Sales volumes plummeted in mid-2010 — and didn't recover for several months — after homebuyer tax credits that were part of the Obama administration's economic-stimulus package expired.
Fewer houses sold in King County last September than in any September since at least 2004.
"It's very difficult to get an apples-to-apples comparison because of that," said Seattle land-use economist Matthew Gardner.
Last month's sales were down 2 percent from September 2009 — a month when the tax credit helped fuel sales — but up 12 percent from September 2008.
Fewer houses sold in September than August, but that is the typical seasonal pattern.
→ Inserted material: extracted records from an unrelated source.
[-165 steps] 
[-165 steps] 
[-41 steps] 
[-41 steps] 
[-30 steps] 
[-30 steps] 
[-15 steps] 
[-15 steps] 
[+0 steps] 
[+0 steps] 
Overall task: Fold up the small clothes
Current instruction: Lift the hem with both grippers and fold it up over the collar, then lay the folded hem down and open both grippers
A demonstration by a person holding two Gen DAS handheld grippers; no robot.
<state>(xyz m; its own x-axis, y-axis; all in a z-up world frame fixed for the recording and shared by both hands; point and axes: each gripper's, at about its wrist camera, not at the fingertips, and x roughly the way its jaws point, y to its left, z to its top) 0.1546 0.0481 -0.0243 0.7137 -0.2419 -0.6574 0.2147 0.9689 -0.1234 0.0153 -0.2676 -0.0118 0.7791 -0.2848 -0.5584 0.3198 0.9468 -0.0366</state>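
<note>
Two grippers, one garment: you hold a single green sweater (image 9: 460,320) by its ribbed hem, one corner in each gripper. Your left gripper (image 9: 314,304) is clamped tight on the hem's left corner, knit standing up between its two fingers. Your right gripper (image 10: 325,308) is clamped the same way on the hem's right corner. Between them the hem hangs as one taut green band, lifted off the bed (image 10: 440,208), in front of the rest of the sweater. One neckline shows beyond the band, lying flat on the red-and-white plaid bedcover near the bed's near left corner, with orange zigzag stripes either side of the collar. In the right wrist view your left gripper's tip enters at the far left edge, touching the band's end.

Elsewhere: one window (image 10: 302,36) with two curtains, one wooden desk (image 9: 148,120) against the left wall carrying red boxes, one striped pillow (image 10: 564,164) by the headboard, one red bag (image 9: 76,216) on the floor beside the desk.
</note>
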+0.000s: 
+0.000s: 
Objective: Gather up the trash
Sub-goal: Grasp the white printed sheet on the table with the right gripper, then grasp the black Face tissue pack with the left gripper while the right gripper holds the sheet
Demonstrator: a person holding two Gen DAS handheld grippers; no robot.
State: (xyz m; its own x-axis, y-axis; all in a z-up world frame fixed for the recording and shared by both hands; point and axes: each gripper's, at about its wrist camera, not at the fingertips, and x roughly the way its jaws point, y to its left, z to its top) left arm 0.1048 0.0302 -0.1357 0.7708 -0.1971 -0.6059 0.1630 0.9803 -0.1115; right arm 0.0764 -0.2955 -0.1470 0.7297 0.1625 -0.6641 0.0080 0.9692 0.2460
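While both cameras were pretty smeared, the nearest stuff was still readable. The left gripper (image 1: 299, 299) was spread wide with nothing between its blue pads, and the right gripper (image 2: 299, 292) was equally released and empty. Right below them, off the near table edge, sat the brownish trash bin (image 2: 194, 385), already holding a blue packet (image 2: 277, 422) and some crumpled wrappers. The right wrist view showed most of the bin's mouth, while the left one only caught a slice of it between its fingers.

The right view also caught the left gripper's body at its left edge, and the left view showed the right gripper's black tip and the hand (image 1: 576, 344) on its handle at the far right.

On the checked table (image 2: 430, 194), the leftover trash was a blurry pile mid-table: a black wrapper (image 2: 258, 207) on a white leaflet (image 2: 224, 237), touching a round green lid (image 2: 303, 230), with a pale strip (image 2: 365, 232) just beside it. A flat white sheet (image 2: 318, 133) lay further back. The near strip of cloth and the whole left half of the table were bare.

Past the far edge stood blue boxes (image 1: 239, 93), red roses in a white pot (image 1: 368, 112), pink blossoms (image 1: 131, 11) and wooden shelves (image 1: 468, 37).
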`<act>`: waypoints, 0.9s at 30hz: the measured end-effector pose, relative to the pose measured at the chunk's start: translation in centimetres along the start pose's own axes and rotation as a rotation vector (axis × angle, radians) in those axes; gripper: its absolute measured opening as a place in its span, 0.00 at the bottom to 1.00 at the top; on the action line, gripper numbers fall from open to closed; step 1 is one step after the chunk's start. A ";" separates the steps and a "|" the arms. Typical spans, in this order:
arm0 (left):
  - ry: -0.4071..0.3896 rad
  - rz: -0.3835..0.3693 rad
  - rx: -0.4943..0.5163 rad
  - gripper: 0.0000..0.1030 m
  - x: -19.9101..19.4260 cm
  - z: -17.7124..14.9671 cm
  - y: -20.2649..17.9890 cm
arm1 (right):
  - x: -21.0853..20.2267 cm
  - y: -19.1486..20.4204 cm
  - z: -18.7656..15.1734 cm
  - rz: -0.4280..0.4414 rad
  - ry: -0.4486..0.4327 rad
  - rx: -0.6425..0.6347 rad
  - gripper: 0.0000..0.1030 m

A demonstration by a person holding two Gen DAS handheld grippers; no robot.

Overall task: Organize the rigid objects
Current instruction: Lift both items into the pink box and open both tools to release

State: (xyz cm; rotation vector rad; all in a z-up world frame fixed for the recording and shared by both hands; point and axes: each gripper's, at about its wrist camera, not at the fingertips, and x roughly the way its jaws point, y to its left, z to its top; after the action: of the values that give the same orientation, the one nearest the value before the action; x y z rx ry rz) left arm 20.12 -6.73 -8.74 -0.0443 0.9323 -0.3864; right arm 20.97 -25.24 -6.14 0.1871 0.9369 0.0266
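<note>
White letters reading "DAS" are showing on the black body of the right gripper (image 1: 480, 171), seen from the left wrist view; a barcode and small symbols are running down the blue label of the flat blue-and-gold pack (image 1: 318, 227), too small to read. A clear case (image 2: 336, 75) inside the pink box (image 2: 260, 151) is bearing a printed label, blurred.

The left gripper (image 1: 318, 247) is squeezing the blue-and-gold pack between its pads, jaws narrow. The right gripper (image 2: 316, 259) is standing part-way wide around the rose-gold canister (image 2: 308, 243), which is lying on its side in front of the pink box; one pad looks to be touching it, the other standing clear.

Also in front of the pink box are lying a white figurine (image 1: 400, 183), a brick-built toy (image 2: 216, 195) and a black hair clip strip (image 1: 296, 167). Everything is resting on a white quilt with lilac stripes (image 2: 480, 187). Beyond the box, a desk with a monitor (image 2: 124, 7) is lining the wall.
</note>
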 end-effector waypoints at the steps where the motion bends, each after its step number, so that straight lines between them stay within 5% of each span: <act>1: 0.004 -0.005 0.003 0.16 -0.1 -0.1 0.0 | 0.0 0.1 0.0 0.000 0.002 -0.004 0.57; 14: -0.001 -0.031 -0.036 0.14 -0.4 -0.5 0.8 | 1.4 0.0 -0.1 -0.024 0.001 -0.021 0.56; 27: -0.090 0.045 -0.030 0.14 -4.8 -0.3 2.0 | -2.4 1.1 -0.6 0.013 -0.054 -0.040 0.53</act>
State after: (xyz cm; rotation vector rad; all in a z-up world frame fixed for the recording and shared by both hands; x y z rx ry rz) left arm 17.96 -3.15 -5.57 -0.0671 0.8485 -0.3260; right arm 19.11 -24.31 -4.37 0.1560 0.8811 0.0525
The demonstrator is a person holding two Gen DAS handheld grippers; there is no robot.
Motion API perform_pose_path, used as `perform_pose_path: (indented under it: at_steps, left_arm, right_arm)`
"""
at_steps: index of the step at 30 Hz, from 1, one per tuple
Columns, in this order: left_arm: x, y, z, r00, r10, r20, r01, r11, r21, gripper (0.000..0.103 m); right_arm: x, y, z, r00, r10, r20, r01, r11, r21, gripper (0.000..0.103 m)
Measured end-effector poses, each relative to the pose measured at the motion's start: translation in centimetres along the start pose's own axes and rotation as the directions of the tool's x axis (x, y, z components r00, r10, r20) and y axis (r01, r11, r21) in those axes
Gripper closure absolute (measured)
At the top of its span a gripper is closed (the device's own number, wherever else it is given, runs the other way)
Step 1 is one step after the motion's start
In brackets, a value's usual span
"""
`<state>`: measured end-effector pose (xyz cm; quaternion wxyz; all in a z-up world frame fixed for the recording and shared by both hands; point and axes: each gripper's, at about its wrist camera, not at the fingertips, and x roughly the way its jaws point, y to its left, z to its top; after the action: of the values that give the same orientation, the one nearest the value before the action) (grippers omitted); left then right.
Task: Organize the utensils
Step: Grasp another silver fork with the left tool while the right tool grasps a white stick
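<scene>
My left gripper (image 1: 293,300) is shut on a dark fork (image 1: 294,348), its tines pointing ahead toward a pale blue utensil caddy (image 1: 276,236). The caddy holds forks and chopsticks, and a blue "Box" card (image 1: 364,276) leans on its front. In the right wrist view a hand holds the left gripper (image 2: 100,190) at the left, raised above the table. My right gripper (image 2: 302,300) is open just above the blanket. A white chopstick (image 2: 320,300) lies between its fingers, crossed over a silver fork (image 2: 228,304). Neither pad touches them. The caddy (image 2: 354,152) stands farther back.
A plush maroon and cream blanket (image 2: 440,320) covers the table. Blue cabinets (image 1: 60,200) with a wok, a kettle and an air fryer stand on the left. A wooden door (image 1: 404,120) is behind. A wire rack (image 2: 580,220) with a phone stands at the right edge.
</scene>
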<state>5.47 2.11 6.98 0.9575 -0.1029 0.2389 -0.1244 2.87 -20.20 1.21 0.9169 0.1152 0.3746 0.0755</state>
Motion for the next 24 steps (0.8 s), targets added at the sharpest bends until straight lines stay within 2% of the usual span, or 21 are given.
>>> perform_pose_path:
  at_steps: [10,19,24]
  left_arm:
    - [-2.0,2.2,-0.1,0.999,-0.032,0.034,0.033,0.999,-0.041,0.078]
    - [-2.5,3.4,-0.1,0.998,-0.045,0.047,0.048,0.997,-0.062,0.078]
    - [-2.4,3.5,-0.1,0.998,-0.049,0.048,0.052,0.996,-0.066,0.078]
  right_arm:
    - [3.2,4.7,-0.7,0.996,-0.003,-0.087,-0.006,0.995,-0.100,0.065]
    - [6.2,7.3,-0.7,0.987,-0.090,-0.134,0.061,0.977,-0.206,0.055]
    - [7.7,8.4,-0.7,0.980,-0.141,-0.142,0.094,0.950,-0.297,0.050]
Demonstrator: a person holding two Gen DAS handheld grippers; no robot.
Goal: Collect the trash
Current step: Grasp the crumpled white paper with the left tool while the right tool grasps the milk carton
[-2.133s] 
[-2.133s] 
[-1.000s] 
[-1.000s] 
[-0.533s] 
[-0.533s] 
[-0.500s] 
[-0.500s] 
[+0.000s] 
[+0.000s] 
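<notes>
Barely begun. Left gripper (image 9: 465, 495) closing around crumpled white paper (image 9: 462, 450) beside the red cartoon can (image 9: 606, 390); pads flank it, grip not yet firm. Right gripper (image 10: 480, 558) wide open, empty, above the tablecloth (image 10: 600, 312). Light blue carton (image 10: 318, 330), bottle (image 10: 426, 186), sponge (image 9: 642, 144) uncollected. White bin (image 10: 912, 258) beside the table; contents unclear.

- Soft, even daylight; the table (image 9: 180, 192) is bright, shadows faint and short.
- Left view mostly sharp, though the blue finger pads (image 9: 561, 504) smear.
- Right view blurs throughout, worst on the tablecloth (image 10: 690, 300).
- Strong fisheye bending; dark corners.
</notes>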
"Nothing too surprising here," Tim Ellis wrote in his Seattlebubble.com real-estate blog. "Same pattern as virtually every other year, sales dipping as we head into the fall and winter."
The median price of all King County houses that sold last month was $349,550, down 8 percent from the same month in 2010, but almost unchanged from August.
The median price has hovered between $345,000 and $350,000 since March. It fell to that level as sales of lower-priced "distressed" properties — bank-repossessed homes and "short sales" for less than the seller owes lenders — began to increase.
About one in five houses sold in King County in September was bank-owned, according to an analysis of listing-service data done for Washington Property Solutions, a short-sale negotiating firm.
Another one in 10 sales was a short sale.
Will prices rise anytime soon? The real-estate industry is facing some head winds "that are causing angst in the buying public," Gardner said. Those head winds include new restrictions on "jumbo" mortgages, proposals to require higher down payments for nonconforming loans and talk of eliminating the mortgage-interest tax deduction.
But the stability in median prices since spring is a positive sign, Gardner said, and he doesn't expect another big drop anytime soon.
In September sales increased — and prices fell — most precipitously year-over-year in Southwest and Southeast King County, where distressed properties are most prevalent.
Both areas saw double-digit declines in the median single-family home-sale price from September 2010. In Seattle and on the Eastside, in contrast, the drop was less than 5 percent.
The number of single-family listings was down 24 percent from last September countywide. "It's the sellers that are sitting on the sidelines, thinking it may make more sense to wait," Gardner said.
Inventory fell more steeply in Seattle and North King County, less steeply in Southwest King County, Southeast King County and on the Eastside.
In Seattle, the priciest neighborhoods — Queen Anne, Magnolia, Madison Park, Capitol Hill — also saw the steepest year-over-year drops in the number of listings. Lack of inventory is influencing the market in such close-in neighborhoods, brokers say.
On Queen Anne, "the price point between $600,000 and $700,000 — that price point seems to just absolutely fly off the shelf if the home has been priced right," said Chris Cooley, a broker at Windermere Real Estate's Queen Anne office.
"We've even seen multiple offers in that price range."
King County condo sales were up 33 percent from the same month last year, according to the listing service. But the median sale price, $195,000, was down nearly 19 percent year-over-year.
Single-family home sales in Snohomish County also rose nearly 30 percent in September from September 2010. The median price was $242,310, down 11 percent.